Membre - Dingdingdong - Institut de coproduction de savoir sur la maladie de Huntington

Vidéo réalisée par Thomas Gouritin, Tomg Conseil

La maladie de Huntington est une maladie génétique rare, neuro-évolutive, pour l'instant incurable, qui entraîne celles/ceux qu'elle touche dans une métamorphose corps et âme.

Alors tout bouge, non seulement les corps et les humeurs, mais aussi et peut-être surtout les relations avec ceux, proches et soignants, qui doivent accompagner ce processus de métamorphose.

Et si ce qui se jouait là relevait d’une composition, au sens artistique du terme ?

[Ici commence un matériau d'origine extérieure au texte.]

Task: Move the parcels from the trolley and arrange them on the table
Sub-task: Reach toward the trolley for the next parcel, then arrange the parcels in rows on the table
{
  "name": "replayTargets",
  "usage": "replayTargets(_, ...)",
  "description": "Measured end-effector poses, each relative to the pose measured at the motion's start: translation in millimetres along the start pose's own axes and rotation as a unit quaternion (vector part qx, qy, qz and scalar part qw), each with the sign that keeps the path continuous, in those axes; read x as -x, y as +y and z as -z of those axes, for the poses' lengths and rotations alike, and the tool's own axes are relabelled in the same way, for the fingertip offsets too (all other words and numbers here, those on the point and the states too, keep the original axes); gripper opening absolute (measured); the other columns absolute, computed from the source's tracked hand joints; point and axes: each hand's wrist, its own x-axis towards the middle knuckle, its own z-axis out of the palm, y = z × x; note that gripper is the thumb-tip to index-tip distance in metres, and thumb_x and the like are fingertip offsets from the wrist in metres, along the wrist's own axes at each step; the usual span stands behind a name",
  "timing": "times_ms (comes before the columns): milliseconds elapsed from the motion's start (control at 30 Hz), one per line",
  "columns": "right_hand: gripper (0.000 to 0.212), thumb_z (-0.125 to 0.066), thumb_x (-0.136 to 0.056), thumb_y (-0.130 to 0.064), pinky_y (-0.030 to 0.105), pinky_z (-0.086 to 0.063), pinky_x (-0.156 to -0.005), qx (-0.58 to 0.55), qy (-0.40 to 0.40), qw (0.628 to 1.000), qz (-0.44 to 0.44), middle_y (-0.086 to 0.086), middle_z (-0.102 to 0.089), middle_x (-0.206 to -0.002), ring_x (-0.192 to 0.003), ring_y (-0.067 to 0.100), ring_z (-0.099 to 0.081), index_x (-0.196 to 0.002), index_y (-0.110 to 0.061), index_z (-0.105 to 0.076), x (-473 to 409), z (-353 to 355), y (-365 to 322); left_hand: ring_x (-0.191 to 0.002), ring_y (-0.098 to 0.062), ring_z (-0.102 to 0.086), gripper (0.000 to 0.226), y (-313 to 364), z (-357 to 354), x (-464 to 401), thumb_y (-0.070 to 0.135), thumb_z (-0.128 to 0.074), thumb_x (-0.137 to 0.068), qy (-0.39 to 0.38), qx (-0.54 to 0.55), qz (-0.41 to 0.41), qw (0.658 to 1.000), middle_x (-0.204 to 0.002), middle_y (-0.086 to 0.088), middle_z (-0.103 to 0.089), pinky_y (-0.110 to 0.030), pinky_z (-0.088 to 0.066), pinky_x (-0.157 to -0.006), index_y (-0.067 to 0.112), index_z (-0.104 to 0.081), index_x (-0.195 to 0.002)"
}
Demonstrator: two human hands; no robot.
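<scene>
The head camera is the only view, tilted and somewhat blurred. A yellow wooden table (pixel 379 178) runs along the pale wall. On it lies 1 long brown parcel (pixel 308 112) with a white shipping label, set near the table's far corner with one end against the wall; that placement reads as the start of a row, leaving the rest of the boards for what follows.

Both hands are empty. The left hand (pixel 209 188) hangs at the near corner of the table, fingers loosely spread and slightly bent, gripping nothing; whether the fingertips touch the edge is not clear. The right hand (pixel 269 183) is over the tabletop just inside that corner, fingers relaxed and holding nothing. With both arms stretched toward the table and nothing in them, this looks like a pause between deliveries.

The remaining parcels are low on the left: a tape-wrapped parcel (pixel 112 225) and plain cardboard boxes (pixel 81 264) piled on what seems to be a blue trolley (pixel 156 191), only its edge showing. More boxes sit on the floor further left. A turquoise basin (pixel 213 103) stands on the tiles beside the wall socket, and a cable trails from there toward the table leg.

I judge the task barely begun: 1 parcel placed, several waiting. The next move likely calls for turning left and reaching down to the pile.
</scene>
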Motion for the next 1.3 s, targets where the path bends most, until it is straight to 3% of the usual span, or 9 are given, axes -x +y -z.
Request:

Et si, sans nier en rien le caractère souvent douloureux de l’épreuve, nous prêtions attention aux savoirs et savoir-faire, aux talents inédits mobilisés par celles et ceux qui ont su apprendre cet art de la composition ?

Alice RIVIERES

Membre de Dingdingdong – Institut de coproduction de savoir sur la maladie de Huntington

Alice Rivières porte le gène de la maladie de Huntington – une maladie génétique rare, neuroévolutive qui la transforme peu à peu corps et âme.
Depuis qu’elle a pris connaissance d’un tel devenir extra-ordinaire, elle consacre la plupart de son temps à observer ce qu’elle appelle « la longue marche de sa métamorphose neuroévolutionnaire », notamment en écrivant. Elle est envoyée spéciale de l’Institut Dingdingdong au Huntingtonland.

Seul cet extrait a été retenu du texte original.